I did a lot of internet research and did a lot of paint tests in the last month and a month ago I swirled my first guitar body. A JEM Body of course 

I finished the guitar yesterday evening and I proudly present my VVolverine JEM 'Revelation' to you. Comments are welcome...

















































Regards,
VVolverine


----------



## hufschmid (Sep 7, 2009)

wow, this must be the most epic swirl finish I ever seen!

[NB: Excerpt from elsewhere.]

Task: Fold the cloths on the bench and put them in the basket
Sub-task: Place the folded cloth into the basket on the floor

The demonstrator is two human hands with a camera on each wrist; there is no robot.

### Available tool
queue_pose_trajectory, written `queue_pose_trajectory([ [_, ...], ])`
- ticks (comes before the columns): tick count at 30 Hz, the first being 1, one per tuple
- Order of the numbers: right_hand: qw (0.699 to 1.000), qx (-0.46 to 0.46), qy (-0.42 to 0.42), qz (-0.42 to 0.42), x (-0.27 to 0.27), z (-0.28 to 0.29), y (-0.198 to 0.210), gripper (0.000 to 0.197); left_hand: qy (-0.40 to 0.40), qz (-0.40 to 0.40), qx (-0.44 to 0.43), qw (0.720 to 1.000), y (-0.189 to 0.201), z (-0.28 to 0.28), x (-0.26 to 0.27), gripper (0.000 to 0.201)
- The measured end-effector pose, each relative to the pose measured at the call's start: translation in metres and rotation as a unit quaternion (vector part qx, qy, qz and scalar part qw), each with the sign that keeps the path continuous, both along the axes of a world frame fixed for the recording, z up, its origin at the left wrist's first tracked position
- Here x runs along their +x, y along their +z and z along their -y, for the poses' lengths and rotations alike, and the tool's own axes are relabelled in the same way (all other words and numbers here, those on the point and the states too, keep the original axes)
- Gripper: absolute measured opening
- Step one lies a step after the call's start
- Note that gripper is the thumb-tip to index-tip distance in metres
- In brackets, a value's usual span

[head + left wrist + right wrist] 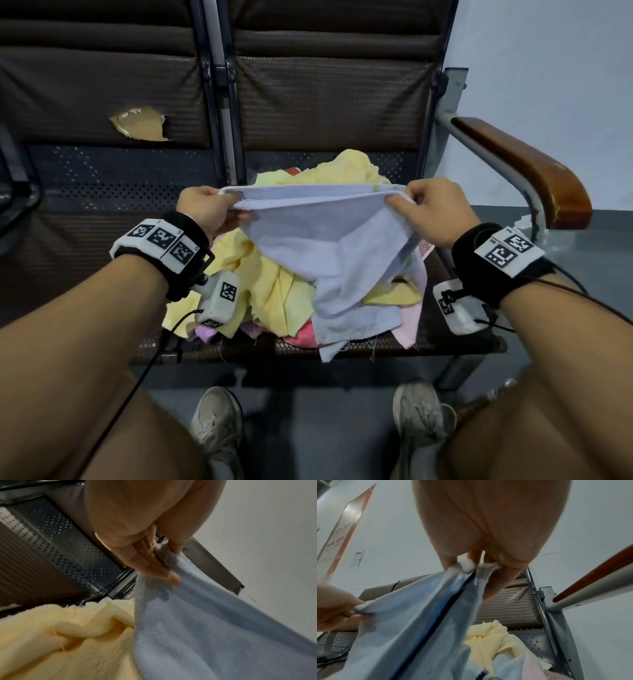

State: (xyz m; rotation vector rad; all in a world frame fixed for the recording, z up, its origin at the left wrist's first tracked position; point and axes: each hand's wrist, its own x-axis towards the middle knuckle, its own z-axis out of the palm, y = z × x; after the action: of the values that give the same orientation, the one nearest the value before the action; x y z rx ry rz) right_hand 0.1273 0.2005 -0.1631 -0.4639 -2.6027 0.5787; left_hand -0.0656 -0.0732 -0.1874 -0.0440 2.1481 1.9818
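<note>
Left hand [205,209] and right hand [430,212] each pinch two corners of a pale blue cloth [329,253], fingers curled tight. It hangs doubled above the near cloth pile [274,291], likely to square its edges.

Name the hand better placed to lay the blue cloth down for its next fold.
Left, probably. Both hands pinch the light blue cloth at its top corners; the left hand hangs beside the bare bench seat, while the right hand sits by the armrest.
</note>
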Motion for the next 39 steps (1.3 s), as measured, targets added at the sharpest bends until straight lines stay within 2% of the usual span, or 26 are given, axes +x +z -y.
queue_pose_trajectory([
  [4,0.999,-0.013,0.044,0.028,0.002,0.000,0.000,0.052,0.007,-0.015,0.035,0.999,0.005,0.005,-0.001,0.020],
  [7,0.996,-0.006,0.061,0.059,0.005,-0.001,-0.004,0.025,-0.042,-0.030,0.057,0.997,0.003,0.010,0.002,0.028],
  [8,0.996,-0.006,0.063,0.068,0.006,-0.001,-0.006,0.018,-0.053,-0.032,0.053,0.997,0.003,0.012,0.002,0.028],
  [11,0.992,0.029,0.056,0.107,0.005,-0.005,-0.010,0.020,-0.047,-0.024,0.028,0.998,0.001,0.014,-0.002,0.026],
  [13,0.992,0.037,0.032,0.114,0.004,-0.005,-0.009,0.021,-0.045,-0.055,-0.032,0.997,0.002,0.013,-0.003,0.030],
  [15,0.996,0.023,0.001,0.087,0.001,-0.002,-0.006,0.019,-0.052,-0.089,-0.074,0.992,0.007,0.009,0.001,0.025],
  [16,0.998,0.014,-0.014,0.067,-0.001,0.000,-0.003,0.018,-0.056,-0.090,-0.066,0.992,0.012,0.007,0.006,0.022],
  [18,0.999,-0.017,-0.033,0.027,-0.003,0.002,0.006,0.023,-0.073,-0.065,-0.010,0.995,0.024,0.004,0.014,0.025],
  [20,0.996,-0.070,-0.049,-0.022,-0.002,-0.001,0.022,0.029,-0.129,-0.064,0.055,0.988,0.036,0.005,0.019,0.032],
  [23,0.991,-0.107,-0.049,-0.059,0.002,-0.009,0.052,0.030,-0.181,-0.151,0.035,0.971,0.061,0.008,0.021,0.035],
  [27,0.992,-0.113,0.008,-0.053,0.008,-0.014,0.097,0.036,-0.161,-0.244,-0.023,0.956,0.106,0.011,0.015,0.029],
  [31,0.973,-0.210,0.033,-0.093,0.008,-0.010,0.143,0.030,-0.100,-0.329,-0.039,0.938,0.151,0.015,0.011,0.022],
  [34,0.958,-0.254,0.042,-0.126,0.007,-0.001,0.175,0.031,-0.071,-0.342,0.024,0.937,0.179,0.013,0.010,0.040],
  [36,0.954,-0.264,0.032,-0.139,0.005,0.005,0.190,0.037,-0.050,-0.340,0.054,0.938,0.192,0.010,0.008,0.044],
  [39,0.952,-0.276,0.004,-0.134,-0.002,0.010,0.205,0.034,-0.012,-0.315,0.048,0.948,0.199,0.004,-0.001,0.055],
])
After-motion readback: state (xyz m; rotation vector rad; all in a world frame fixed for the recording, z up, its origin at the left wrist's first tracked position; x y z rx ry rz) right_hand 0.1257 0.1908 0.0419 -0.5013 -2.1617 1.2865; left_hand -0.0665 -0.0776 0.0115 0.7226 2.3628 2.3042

Congrats man 

And  to the forum


----------



## hotrodded_wooden_ mill (Sep 7, 2009)

Welcome to sevenstring 

Nice swirl!


----------



## Arminius (Sep 7, 2009)




----------



## jaxadam (Sep 7, 2009)

That looks fantastic!


----------



## Hollowway (Sep 7, 2009)

Wow, SUPER well done! Very professional! And, is that a Jaden Rose neck, or where did you get that?


----------



## Fred the Shred (Sep 7, 2009)

That's one hell of a guitar! Bravo!


----------



## VVolverine (Sep 7, 2009)

Thanks for the nice comments. 

The neck was made by Christopher Woods. I know what some websites say, but this is an absolute killer neck.

Regards,
VVolverine


Swirled.de - Custom Swirl-, Paisley- and other Paintjobs
VVolverine - Website of VVolverine


----------



## zindrome (Sep 7, 2009)

fantastic swirl!!
what an epic entry to SS.org


----------



## vortex_infinium (Sep 7, 2009)

Awesome!


----------



## Apophis (Sep 7, 2009)

looks just AWESOME

and


----------



## Fred (Sep 7, 2009)

I'm not generally a swirl kinda guy, but that is officially the most stunning swirl I have ever seen - congrats!


----------



## Mattmc74 (Sep 7, 2009)

Awesome job! Very nice swirl.


----------



## hairychris (Sep 7, 2009)

1st swirl? Holy fuck!!!


----------



## Xiphos68 (Sep 7, 2009)

hufschmid said:


> wow, this must be the most epic swirl finish I ever seen! Congrats man
> 
> And  to the forum


 and welcome!


----------



## yellowv (Sep 7, 2009)

Awesome guitar, but that was a Universe on Passion and Warfare


----------



## Bungle (Sep 7, 2009)

!!!! All I can think of is


----------



## leandroab (Sep 7, 2009)

Insta jizz...

Beautiful...

!!!!!!!!!!!!!!!


----------



## m13os86 (Sep 8, 2009)

Congratulations on creating the best looking swirled guitar ever


----------



## VVolverine (Sep 8, 2009)

Thanks for the nice comments. I never thought that this guitar will get such nice compliments. This was not the first swirl, this was my second. My first swirl was the one below, but I sanded it off again and tried a Diabolo Swirl. 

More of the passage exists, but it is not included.